-- What is being asked --
Lift out, unaltered, the lines of the material below between the line holding "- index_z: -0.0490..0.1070" and the line holding "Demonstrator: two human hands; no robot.", counting both.

╭─ Provided entries

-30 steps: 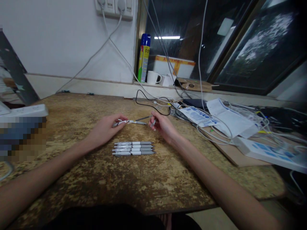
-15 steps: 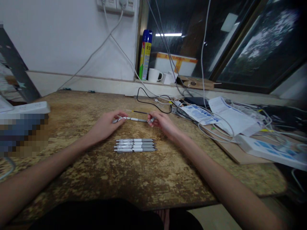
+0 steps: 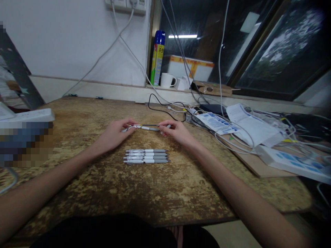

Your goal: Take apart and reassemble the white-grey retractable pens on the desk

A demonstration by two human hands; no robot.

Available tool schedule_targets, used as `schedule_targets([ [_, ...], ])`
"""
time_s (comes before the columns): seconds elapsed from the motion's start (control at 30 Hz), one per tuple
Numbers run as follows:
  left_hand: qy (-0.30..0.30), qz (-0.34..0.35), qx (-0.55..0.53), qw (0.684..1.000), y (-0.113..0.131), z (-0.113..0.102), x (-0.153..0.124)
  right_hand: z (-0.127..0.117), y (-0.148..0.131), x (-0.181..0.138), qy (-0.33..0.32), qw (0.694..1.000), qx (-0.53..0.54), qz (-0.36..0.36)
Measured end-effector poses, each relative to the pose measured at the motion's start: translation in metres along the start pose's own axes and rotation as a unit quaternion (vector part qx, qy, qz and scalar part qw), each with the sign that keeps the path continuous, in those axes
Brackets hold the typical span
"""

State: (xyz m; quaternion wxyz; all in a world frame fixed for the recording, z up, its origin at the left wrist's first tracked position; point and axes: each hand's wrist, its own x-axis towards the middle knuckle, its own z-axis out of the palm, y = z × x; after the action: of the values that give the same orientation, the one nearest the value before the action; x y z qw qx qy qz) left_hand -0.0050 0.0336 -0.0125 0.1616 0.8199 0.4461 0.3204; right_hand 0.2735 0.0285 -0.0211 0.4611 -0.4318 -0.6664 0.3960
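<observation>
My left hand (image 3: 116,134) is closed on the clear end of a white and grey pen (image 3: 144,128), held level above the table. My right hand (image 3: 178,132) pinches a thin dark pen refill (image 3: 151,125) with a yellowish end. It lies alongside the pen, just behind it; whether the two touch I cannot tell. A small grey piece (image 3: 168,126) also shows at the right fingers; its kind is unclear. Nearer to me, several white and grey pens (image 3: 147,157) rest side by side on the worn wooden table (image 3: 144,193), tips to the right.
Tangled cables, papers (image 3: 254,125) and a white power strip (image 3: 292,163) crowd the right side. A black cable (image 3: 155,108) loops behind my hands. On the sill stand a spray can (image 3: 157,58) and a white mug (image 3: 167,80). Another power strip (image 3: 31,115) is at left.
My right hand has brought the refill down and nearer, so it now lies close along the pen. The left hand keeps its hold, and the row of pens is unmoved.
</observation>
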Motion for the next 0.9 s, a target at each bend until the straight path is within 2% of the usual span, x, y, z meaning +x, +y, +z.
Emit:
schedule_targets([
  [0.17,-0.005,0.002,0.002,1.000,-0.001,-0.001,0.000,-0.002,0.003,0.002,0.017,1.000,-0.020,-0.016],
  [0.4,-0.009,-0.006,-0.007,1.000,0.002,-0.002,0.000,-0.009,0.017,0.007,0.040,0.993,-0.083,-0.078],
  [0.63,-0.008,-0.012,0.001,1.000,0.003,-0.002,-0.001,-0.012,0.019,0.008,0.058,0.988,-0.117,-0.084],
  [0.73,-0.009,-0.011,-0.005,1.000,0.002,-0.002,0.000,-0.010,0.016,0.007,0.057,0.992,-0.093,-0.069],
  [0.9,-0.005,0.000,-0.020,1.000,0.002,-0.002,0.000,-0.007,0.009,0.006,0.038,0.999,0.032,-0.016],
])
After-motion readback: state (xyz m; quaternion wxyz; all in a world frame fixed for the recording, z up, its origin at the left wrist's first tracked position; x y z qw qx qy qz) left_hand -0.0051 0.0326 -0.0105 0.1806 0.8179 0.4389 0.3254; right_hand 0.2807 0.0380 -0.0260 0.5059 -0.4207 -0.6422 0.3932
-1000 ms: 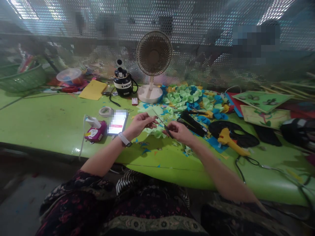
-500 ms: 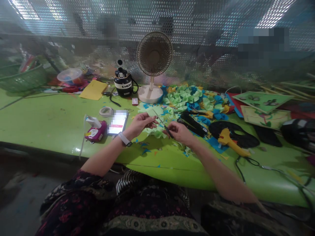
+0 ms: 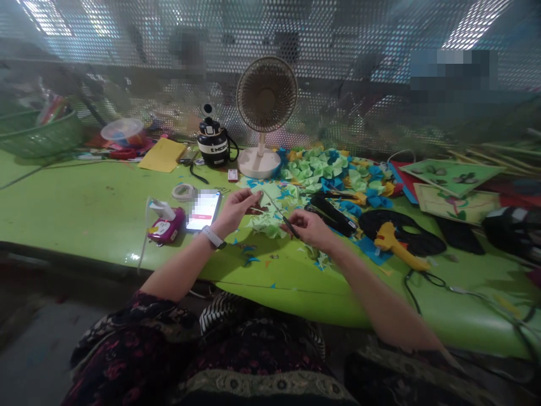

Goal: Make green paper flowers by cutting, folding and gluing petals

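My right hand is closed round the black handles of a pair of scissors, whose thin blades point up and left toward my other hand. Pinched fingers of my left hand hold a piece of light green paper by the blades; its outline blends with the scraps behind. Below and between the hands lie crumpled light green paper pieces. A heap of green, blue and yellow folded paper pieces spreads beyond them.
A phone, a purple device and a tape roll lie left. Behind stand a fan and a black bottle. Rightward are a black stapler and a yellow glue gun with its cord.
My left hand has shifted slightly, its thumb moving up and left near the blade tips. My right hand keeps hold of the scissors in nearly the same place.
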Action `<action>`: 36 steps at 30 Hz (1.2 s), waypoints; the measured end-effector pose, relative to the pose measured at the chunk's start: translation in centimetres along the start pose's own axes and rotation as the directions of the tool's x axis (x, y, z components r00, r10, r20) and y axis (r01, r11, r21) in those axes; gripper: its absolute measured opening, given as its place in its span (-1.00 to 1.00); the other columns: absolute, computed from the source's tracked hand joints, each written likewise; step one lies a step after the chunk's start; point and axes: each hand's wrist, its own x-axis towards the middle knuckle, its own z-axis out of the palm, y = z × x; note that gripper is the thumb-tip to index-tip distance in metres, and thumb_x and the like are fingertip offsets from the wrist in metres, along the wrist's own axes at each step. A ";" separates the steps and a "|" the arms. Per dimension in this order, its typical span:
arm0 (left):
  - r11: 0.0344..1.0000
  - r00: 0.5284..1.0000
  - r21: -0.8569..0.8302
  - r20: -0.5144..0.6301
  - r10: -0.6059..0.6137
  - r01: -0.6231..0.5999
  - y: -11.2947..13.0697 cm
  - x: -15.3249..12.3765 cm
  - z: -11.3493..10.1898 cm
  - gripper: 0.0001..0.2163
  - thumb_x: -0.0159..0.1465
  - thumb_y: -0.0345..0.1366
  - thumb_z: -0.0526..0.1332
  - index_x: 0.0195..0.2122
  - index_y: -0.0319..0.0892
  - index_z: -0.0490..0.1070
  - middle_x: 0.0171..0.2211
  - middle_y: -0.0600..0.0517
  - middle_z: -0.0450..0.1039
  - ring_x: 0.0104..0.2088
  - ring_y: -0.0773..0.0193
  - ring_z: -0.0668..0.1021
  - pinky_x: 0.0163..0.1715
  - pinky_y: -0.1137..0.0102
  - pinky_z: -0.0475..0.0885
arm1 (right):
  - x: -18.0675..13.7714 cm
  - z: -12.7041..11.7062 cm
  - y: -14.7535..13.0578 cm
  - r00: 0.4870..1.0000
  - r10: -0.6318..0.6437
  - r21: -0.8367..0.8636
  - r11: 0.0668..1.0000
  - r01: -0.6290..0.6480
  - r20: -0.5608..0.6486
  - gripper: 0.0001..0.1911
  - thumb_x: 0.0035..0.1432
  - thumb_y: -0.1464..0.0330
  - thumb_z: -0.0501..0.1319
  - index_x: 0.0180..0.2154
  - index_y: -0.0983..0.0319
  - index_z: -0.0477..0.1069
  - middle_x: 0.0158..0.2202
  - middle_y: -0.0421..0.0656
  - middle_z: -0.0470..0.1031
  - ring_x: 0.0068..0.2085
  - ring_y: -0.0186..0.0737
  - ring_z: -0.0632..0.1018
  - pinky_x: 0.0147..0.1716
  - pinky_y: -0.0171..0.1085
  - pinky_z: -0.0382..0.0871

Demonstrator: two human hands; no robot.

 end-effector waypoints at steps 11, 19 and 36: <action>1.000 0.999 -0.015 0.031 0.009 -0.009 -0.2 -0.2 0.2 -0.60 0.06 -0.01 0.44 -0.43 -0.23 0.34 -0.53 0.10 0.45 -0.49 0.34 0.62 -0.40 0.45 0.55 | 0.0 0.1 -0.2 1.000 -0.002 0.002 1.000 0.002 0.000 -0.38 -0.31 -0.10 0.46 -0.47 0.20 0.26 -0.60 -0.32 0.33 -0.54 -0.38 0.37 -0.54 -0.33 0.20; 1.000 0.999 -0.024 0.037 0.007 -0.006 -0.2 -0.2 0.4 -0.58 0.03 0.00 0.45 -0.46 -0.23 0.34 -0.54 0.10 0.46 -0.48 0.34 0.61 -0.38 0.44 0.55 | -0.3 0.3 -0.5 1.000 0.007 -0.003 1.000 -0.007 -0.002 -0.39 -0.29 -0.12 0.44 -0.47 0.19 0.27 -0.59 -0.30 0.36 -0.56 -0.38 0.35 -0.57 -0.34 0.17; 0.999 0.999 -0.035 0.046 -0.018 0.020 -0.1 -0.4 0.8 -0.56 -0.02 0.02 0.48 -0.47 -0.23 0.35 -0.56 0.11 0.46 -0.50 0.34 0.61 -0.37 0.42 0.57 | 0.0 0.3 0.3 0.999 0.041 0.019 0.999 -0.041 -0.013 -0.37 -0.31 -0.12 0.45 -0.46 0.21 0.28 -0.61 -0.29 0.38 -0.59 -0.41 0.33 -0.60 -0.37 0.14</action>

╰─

-- Result for this task --
  - index_z: -0.0490..0.1070
  - middle_x: 0.0171..0.2211
  - middle_y: -0.0600..0.0517
  - middle_z: -0.0450..0.1039
  - ring_x: 0.0104..0.2088
  - ring_y: -0.0773..0.0193
  - ring_z: -0.0668..0.1021
  - pinky_x: 0.0163..0.1715
  - pinky_y: -0.1137..0.0102
  - pinky_z: -0.0475..0.0885
arm1 (right):
  - x: -18.0675..13.7714 cm
  - z: -12.7041..11.7062 cm
  - y: -14.7535..13.0578 cm
  - r00: 0.4870..1.0000
  - r10: -0.6318..0.6437
  - r21: -0.8367..0.8636
  - r11: 0.0668..1.0000
  - r01: -0.6290..0.6480
  - r20: -0.5608..0.6486
  - gripper: 0.0001..0.1911
  - thumb_x: 0.0035..0.1432
  - thumb_y: -0.1464..0.0330
  - thumb_z: -0.0501..0.1319
  - index_x: 0.0180..0.2154
  - index_y: -0.0983..0.0319
  - index_z: -0.0477..0.1069
  - middle_x: 0.0158..0.2202
  - middle_y: -0.0421..0.0656
  - middle_z: -0.0470..0.1031
  - ring_x: 0.0068..0.2085
  - ring_y: -0.0186..0.0737
  - ring_z: -0.0632..0.1018
  - pinky_x: 0.0147..0.1716
  - pinky_y: -0.0171..0.1085
  - pinky_z: -0.0382..0.0871

Demonstrator: two human hands; no robot.

This concludes the response.